The Lesson: After a botched assassination attempt on bootlegger and crooked politician Nucky Thompson, his enemies are left numb and indecisive of what to do next. Nucky – on the other hand – immediately makes a counter move. He goes to see his enemies and tells them the attempt on his life changed his perspective on things. He will abandon the bootlegging business and politics, so his enemies can take over. In secret however, Nucky books a trip to Ireland the next day, where he purchases a huge amount of cheap and highly qualitative Irish whiskey. His enemies underestimated him. By thinking and acting faster than his opponents, Nucky manages to surprise them and outperform them in business.

8. Take compliance seriously
Al Capone
The Gangster: Al Capone, The Untouchables

The Lesson: He was the king of his trade; the bootlegging business in Chicago. He made millions importing booze and selling it to bars and clubs. The thing that brought him down was income tax evasion. Managers can learn a simple truth from this mistake; compliance is your license to operate. Off course in Capone’s case this was a little different because he did not have any legal income to begin with, but many CEO’s of businesses have fallen into the same compliance trap.
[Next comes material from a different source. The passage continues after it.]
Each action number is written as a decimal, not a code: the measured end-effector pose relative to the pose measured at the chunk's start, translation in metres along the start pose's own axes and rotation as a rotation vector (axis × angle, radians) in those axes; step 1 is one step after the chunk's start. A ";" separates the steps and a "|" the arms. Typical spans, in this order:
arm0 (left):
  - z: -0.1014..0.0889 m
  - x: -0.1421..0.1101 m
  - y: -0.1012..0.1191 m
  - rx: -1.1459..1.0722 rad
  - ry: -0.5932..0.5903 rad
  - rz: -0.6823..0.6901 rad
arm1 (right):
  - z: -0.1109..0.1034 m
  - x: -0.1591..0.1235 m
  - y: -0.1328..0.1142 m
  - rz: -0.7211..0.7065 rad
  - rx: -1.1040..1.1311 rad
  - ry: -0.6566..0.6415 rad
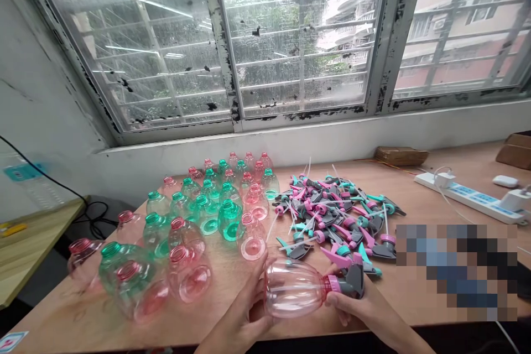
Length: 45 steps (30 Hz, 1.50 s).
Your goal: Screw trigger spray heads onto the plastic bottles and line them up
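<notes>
My left hand [244, 304] wraps round the body of a clear pink spray bottle [294, 287] lying on its side near the table's front edge. At the bottle's neck, my right hand [357, 301] grips the grey and pink trigger sprayer head [348, 281] that sits on it. A heap of loose trigger heads [332, 218], pink, teal and grey, lies just beyond my hands. Left of it stand several empty pink and green bottles [199, 221] without tops.
The wooden table [423, 199] runs under a barred window. A white power strip [468, 196] with plugged chargers lies at the right, beside a small white case [505, 181] and brown boxes [400, 155]. A lower side table [33, 232] stands at the left.
</notes>
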<state>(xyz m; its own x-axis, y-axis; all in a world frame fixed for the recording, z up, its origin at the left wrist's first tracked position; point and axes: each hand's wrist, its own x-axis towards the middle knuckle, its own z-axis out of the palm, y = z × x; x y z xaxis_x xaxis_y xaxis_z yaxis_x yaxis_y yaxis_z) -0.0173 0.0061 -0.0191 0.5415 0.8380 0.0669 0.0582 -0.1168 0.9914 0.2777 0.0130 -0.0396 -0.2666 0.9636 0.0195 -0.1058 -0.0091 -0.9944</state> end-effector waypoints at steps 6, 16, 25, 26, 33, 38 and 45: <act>0.000 -0.001 0.008 -0.036 0.023 -0.060 | 0.000 0.002 0.004 -0.020 0.007 -0.014; 0.001 0.000 0.004 0.029 0.034 -0.030 | 0.001 0.002 0.002 -0.019 0.006 -0.003; 0.001 0.000 0.008 -0.125 -0.011 -0.082 | 0.000 0.001 0.003 -0.017 0.002 0.009; 0.001 0.000 0.008 -0.102 -0.006 -0.077 | 0.000 0.001 0.003 -0.014 0.007 0.010; 0.001 0.000 0.009 -0.053 0.020 -0.045 | 0.001 0.000 0.003 -0.002 0.004 0.026; 0.001 0.000 0.009 -0.146 0.028 -0.045 | 0.000 0.000 0.005 -0.018 -0.003 0.000; -0.001 0.001 0.001 -0.080 -0.018 -0.024 | 0.001 -0.001 0.001 -0.013 0.000 0.021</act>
<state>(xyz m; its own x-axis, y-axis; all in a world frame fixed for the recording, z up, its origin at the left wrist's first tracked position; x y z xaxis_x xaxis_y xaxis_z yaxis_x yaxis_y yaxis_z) -0.0171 0.0075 -0.0176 0.5560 0.8301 0.0414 0.0043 -0.0527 0.9986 0.2768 0.0120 -0.0404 -0.2455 0.9689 0.0298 -0.1088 0.0030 -0.9941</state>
Sure, sometimes it is cheaper to pay a fine than to spend a fortune on meeting some obsolete policy, but you should never fail to answer to the most important rules and regulations. So even when it is sometimes tempting to bend the rules, in the end: being non-compliant is always more costly than being compliant.

9. Ride the Industry Waves
Tony Montana
The Gangster: Tony Montana, Scarface

The Lesson: Every industry has its waves, and a great CEO knows how to ride these waves. Take the drug business in the 1980’s. Cocaine was coming up big time in Florida. After Montana gets rid of his weak boss Frank, he sets up a massive cocaine trade in Miami and surroundings. His supply chain is very efficient. He imports the stuff straight from the source in Bolivia. Nobody can compete with that. It isn’t before long that Montana is Florida’s one and only cocaine king.

10. Keep your friends close and your enemies closer
Don Vito Corleone
The Gangster: Don Vito Corleone, The Godfather

The Lesson: You want to know what your competitors are up to? Invite them over for dinner and a meeting. Don Vito Corleone does it all the time. When he invites the heads of the five families for a sit down, in this powerful scene in The Godfather, he learns a great deal. It is not Tattaglia he should worry about, but that treacherous Barzini. Now that he understands the conspiracy against the Corleone family, he can help his son Michael take the necessary precautions.